Она вдруг вскочила на кадку, так что стала выше его, обняла его обеими руками, так что тонкие голые ручки согнулись выше его шеи и, откинув движением головы волосы назад, поцеловала его в самые губы.
Она проскользнула между горшками на другую сторону цветов и, опустив голову, остановилась.
– Наташа, – сказал он, – вы знаете, что я люблю вас, но…
– Вы влюблены в меня? – перебила его Наташа.
– Да, влюблен, но, пожалуйста, не будем делать того, что сейчас… Еще четыре года… Тогда я буду просить вашей руки.
Наташа подумала.
– Тринадцать, четырнадцать, пятнадцать, шестнадцать… – сказала она, считая по тоненьким пальчикам. – Хорошо!

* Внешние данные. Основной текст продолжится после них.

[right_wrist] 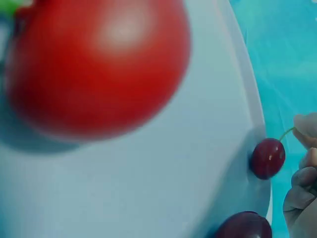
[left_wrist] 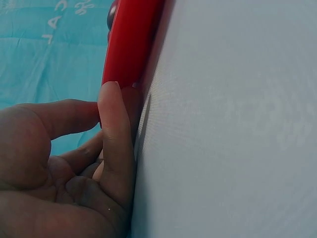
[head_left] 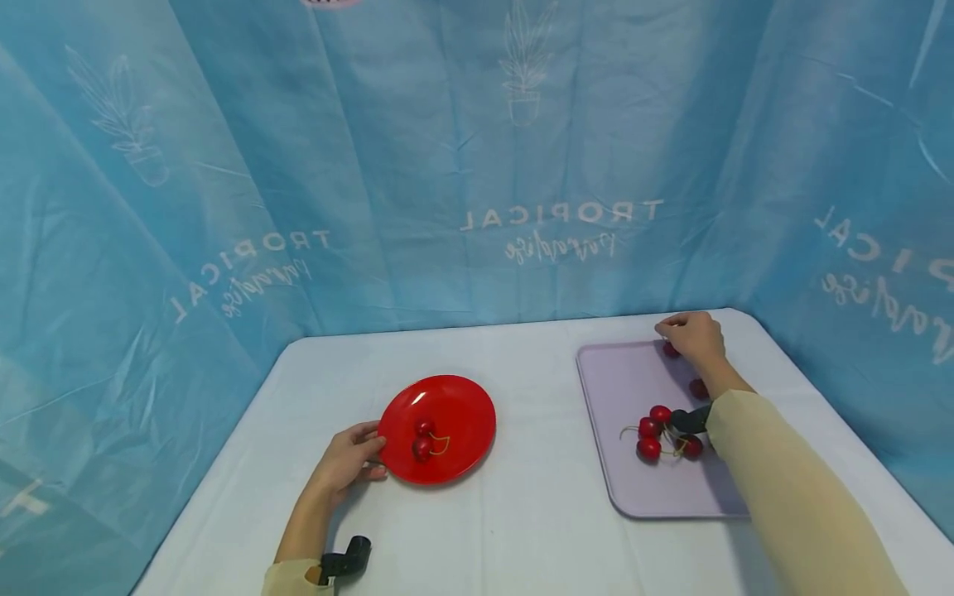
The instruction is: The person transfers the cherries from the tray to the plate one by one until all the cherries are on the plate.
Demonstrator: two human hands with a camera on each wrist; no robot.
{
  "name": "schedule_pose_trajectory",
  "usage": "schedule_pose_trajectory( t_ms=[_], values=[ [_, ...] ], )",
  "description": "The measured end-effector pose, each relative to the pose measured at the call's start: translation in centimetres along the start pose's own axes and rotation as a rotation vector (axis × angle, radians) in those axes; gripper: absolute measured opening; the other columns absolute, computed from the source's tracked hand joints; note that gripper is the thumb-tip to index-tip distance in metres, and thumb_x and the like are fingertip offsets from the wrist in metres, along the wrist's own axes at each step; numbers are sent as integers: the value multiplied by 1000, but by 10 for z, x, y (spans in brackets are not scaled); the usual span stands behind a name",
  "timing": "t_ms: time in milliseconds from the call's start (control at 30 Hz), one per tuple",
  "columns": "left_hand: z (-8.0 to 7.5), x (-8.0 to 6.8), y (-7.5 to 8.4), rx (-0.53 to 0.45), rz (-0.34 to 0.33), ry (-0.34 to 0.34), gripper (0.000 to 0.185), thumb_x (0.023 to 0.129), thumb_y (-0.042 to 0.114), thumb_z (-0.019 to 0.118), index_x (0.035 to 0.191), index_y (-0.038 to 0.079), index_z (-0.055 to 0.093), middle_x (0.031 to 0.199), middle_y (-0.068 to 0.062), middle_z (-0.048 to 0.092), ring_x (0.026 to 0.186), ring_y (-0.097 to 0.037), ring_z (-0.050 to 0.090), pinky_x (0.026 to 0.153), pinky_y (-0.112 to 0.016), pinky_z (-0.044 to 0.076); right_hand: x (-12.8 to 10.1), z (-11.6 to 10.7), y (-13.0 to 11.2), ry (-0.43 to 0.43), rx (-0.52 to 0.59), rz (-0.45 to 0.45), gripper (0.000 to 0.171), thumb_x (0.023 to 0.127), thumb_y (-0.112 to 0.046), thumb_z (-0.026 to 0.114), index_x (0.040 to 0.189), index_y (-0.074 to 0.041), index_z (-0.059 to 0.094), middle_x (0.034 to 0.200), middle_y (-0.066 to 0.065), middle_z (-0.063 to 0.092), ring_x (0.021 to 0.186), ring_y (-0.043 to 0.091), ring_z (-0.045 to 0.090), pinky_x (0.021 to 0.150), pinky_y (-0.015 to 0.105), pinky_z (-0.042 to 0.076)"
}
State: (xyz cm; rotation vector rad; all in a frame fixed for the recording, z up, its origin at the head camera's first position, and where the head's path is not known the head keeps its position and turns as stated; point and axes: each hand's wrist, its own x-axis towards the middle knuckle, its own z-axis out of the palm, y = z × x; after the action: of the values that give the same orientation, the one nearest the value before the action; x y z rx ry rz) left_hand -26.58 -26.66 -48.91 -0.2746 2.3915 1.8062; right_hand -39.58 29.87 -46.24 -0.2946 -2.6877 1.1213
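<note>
My left hand grips the near-left rim of a round red plate, thumb above the edge. In the left wrist view, its fingertips meet the plate's edge low against the white cloth. Two cherries with joined stems lie on that plate. Over the far edge of a lilac tray, my right hand pinches the green stem of a dark red cherry. The cherry hangs right at the tray's rim, below the fingertips. Another cherry lies close by, under the right wrist.
Several more cherries with stems cluster mid-tray, partly covered by the black wrist camera; one looms large in the right wrist view. A white cloth covers the table. Blue printed curtains enclose the back and sides.
</note>
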Motion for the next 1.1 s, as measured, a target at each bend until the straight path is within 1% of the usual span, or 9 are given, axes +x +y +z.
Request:
schedule_pose_trajectory(
  t_ms=[133, 267, 333, 400, 600, 733, 867, 967, 1100],
  values=[
    [1, 1, 4, 0, 1, 2, 46, 93, 16, 63, 134, 1, 49, 117, -18, 59, 75, -24, 63, 67, -35, 58, 1, -5, -4, 11, 3, -28, 42, 92, -33, 62, 110, 4, 67, 107, 25, 62, 100, 40, 51, 79, 53, 45],
    [1, 3, 5, -8, 0, -1, 45, 93, 15, 62, 134, 1, 49, 115, -17, 60, 77, -24, 63, 67, -36, 58, -2, -7, -11, 12, -4, -50, 42, 92, -33, 61, 111, 4, 67, 110, 26, 62, 105, 43, 49, 83, 55, 44],
    [1, 4, 4, -7, 0, 1, 45, 93, 14, 62, 134, 1, 49, 114, -17, 60, 77, -24, 63, 67, -36, 58, -4, -7, -17, 6, -3, -63, 41, 92, -33, 61, 111, 4, 68, 109, 25, 62, 105, 42, 50, 83, 56, 45],
    [2, 3, 4, -5, -1, 6, 45, 93, 14, 62, 134, 1, 49, 115, -18, 60, 77, -24, 63, 67, -36, 58, -6, -5, -23, 4, 4, -94, 42, 91, -33, 62, 110, 4, 68, 107, 25, 63, 104, 42, 51, 82, 55, 46],
    [1, 1, 1, 2, 4, 19, 46, 93, 15, 62, 134, 0, 48, 116, -19, 59, 75, -24, 64, 66, -36, 58, -8, 0, -43, -11, 37, -200, 37, 91, -31, 65, 106, 2, 70, 103, 22, 66, 100, 39, 56, 78, 51, 49],
    [1, 1, 0, -6, 17, 21, 46, 93, 16, 63, 134, 1, 49, 115, -18, 60, 75, -24, 64, 66, -35, 58, -11, 3, -53, -33, 58, -234, 37, 90, -33, 66, 105, 1, 71, 103, 20, 66, 98, 36, 56, 76, 48, 50],
    [2, 0, -2, -7, 20, 20, 46, 93, 16, 63, 134, 0, 49, 114, -18, 60, 75, -24, 63, 66, -36, 58, -17, 9, -58, -60, 74, -261, 36, 90, -34, 67, 103, -1, 72, 99, 17, 66, 92, 32, 57, 70, 42, 51],
    [2, -3, -3, -3, 15, 16, 47, 93, 17, 63, 134, 0, 49, 114, -17, 60, 75, -24, 63, 67, -36, 58, -22, 15, -60, -70, 64, -282, 33, 89, -32, 68, 101, -1, 73, 95, 14, 67, 88, 29, 58, 66, 38, 50],
    [2, -6, -3, -4, 23, 14, 47, 92, 17, 63, 134, 0, 49, 115, -18, 60, 74, -24, 64, 66, -36, 58, -29, 22, -61, -62, 45, -292, 31, 88, -31, 69, 97, -2, 73, 92, 13, 67, 86, 29, 58, 65, 37, 50]
  ],
)
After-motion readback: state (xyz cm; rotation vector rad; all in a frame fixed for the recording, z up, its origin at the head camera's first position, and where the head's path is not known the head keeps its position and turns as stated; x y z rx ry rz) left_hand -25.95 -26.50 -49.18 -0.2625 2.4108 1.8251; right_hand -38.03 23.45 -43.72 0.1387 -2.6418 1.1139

Так кончено?
И улыбка радости и успокоения осветила ее оживленное лицо.
– Кончено! – сказал Борис.
– Навсегда? – сказала девочка. – До самой смерти?
И, взяв его под руку, она с счастливым лицом тихо пошла с ним рядом в диванную.


Графиня так устала от визитов, что не велела принимать больше никого, и швейцару приказано было только звать непременно кушать всех, кто будет еще приезжать с поздравлениями. Графине хотелось с глазу на глаз поговорить с другом своего детства, княгиней Анной Михайловной, которую она не видала хорошенько с ее приезда из Петербурга. Анна Михайловна, с своим исплаканным и приятным лицом, подвинулась ближе к креслу графини.
– С тобой я буду совершенно откровенна, – сказала Анна Михайловна. – Уж мало нас осталось, старых друзей! От этого я так и дорожу твоею дружбой.
Анна Михайловна посмотрела на Веру и остановилась. Графиня пожала руку своему другу.
– Вера, – сказала графиня, обращаясь к старшей дочери, очевидно, нелюбимой. – Как у вас ни на что понятия нет? Разве ты не чувствуешь, что ты здесь лишняя? Поди к сестрам, или…
Красивая Вера презрительно улыбнулась, видимо не чувствуя ни малейшего оскорбления.
– Ежели бы вы мне сказали давно, маменька, я бы тотчас ушла, – сказала она, и пошла в свою комнату.